Default [temperature parameter](https://learn.microsoft.com/en-us/azure/ai-services/speech-service/high-definition-voices#how-to-use-azure-ai-speech-hd-voices) is 1.0

In [3]:
def generate_ssml(host_voice, guest_voice, temperature=1.0):
    
    ssml = "<speak version='1.0' xmlns='http://www.w3.org/2001/10/synthesis' xmlns:mstts='https://www.w3.org/2001/mstts' xml:lang='en-US'>"
    for r in conversation:
        #print(row.to_dict())
        
        if r['speaker'] == 'Host (Alice)':
            ssml += f"\n<voice name='{host_voice}' parameters='temperature={temperature}'>{r['text']}</voice>"
        else:
            ssml += f"\n<voice name='{guest_voice}' parameters='temperature={temperature}'>{r['text']}</voice>"
    ssml += "\n</speak>"

    #print(ssml)

    return ssml

In [4]:
import azure.cognitiveservices.speech as speechsdk
import os

# Debug: Check environment variables
speech_key = os.getenv('SPEECH_KEY')
service_region = os.getenv('SPEECH_REGION')

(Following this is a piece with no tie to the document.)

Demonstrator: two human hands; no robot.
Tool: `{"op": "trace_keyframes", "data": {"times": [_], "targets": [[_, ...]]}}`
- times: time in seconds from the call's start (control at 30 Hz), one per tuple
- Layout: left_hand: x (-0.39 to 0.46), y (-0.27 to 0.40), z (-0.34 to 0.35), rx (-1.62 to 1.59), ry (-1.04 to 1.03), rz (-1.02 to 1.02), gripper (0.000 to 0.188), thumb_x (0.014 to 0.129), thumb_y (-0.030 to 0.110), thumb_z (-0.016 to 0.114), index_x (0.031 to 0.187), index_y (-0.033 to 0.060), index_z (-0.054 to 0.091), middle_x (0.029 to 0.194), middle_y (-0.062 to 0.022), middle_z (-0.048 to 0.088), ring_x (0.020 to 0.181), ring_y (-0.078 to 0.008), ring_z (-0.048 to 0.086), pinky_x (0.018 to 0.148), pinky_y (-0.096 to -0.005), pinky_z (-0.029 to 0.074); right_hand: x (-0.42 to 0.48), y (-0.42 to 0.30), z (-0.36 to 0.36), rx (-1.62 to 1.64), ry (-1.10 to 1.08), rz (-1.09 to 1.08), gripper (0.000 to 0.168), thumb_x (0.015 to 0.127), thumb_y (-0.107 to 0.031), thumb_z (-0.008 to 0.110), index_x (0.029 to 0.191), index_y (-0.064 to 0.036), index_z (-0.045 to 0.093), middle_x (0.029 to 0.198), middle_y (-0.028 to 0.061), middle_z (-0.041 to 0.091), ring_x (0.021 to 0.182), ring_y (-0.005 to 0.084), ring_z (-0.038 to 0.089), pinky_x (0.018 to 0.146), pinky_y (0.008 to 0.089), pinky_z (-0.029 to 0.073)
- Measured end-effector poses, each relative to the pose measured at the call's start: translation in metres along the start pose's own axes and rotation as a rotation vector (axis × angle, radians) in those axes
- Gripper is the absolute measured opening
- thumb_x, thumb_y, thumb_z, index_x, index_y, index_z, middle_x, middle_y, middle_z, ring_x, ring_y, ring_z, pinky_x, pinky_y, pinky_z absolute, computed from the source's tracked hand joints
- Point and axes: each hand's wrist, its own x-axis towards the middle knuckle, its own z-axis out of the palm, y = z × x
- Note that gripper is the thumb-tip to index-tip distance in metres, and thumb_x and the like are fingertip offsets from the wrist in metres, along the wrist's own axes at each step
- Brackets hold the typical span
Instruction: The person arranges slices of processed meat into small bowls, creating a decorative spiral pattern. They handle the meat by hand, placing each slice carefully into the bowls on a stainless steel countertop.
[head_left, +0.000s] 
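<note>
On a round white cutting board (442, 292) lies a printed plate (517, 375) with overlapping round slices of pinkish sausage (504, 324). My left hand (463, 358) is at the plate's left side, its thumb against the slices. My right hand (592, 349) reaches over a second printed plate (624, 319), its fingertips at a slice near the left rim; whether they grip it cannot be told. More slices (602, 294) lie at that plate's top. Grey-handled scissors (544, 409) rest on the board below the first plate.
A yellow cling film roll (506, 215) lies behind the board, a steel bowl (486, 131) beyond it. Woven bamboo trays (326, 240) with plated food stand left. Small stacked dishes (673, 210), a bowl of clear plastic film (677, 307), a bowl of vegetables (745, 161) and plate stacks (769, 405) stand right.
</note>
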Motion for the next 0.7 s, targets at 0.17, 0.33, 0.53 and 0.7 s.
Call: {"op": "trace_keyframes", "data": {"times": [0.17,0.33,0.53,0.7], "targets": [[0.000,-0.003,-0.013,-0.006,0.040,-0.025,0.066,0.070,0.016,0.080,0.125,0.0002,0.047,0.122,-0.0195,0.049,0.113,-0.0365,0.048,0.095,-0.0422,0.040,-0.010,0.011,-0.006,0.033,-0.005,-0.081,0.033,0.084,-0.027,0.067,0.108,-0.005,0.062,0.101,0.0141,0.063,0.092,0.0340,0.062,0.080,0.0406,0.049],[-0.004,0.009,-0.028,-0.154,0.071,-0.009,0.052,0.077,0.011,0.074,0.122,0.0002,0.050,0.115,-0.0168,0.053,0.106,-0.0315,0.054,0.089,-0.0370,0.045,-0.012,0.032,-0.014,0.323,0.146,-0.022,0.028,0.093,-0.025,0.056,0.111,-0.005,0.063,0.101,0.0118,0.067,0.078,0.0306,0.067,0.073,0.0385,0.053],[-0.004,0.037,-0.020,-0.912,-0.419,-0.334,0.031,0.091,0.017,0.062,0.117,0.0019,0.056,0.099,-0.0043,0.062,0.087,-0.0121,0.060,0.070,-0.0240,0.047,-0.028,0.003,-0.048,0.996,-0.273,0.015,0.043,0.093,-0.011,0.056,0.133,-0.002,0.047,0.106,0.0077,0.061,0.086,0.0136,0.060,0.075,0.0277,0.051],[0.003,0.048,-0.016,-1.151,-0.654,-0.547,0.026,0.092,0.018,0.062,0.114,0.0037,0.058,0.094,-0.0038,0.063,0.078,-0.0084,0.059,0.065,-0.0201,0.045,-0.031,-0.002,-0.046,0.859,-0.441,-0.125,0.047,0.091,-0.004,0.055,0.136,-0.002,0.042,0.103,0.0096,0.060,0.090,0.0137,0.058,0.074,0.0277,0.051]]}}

print(f"Speech Key: {'[SET]' if speech_key else '[NOT SET]'}")
print(f"Speech Region: {service_region}")

if not speech_key or not service_region:
    print("ERROR: Missing required environment variables SPEECH_KEY and/or SPEECH_REGION")
    print("Please check your .env file")
else:
    speech_config = speechsdk.SpeechConfig(subscription=speech_key, region=service_region)
    speech_config.set_property(speechsdk.PropertyId.Speech_LogFilename, "logs")
    print("Speech SDK configured successfully")

Speech Key: [SET]
Speech Region: westeurope
Speech SDK configured successfully


In [5]:
import random
import string

def generate_random_filename(length=8):
    letters = string.ascii_lowercase
    return ''.join(random.choice(letters) for i in range(length))

def generate_podcast(ssml, filename=None):
    if filename is None:
        temporary_file= "./" + generate_random_filename() + ".wav"
    else:
        temporary_file = filename
        
    audio_output = speechsdk.audio.AudioOutputConfig(filename=temporary_file)

    # Creates a speech synthesizer using the Azure Speech Service.
    speech_synthesizer = speechsdk.SpeechSynthesizer(speech_config=speech_config, audio_config=audio_output)
    result = speech_synthesizer.speak_ssml_async(ssml).get()
    if result.reason == speechsdk.ResultReason.SynthesizingAudioCompleted:
        print("Speech synthesis was successful. Audio was written to '{}'".format(temporary_file))
    elif result.reason == speechsdk.ResultReason.Canceled:
        cancellation_details = result.cancellation_details
        print("Speech synthesis canceled: {}".format(cancellation_details.reason))
        if cancellation_details.reason == speechsdk.CancellationReason.Error:
            if cancellation_details.error_details:
                print("Error details: {}".format(cancellation_details.error_details))
        print("Did you update the subscription info?")

In [6]:
# HD voice (optimized for podcasts)
# host_voice = 'en-us-Ava3:DragonHDLatestNeural'
# guest_voice = 'en-us-Andrew3:DragonHDLatestNeural'

# HD voice (optimized for conversational content) - works best for a 2-person podcast
host_voice = 'en-us-Emma2:DragonHDLatestNeural'
guest_voice = 'en-us-Andrew2:DragonHDLatestNeural'


In [7]:
temp = 0.9
ssml = generate_ssml(host_voice, guest_voice, temp)
generate_podcast(ssml, "1706.wav")

Speech synthesis was successful. Audio was written to '1706.wav'
Info: on_underlying_io_bytes_received: Close frame received
Info: on_underlying_io_bytes_received: closing underlying io.
Info: on_underlying_io_close_complete: uws_state: 6.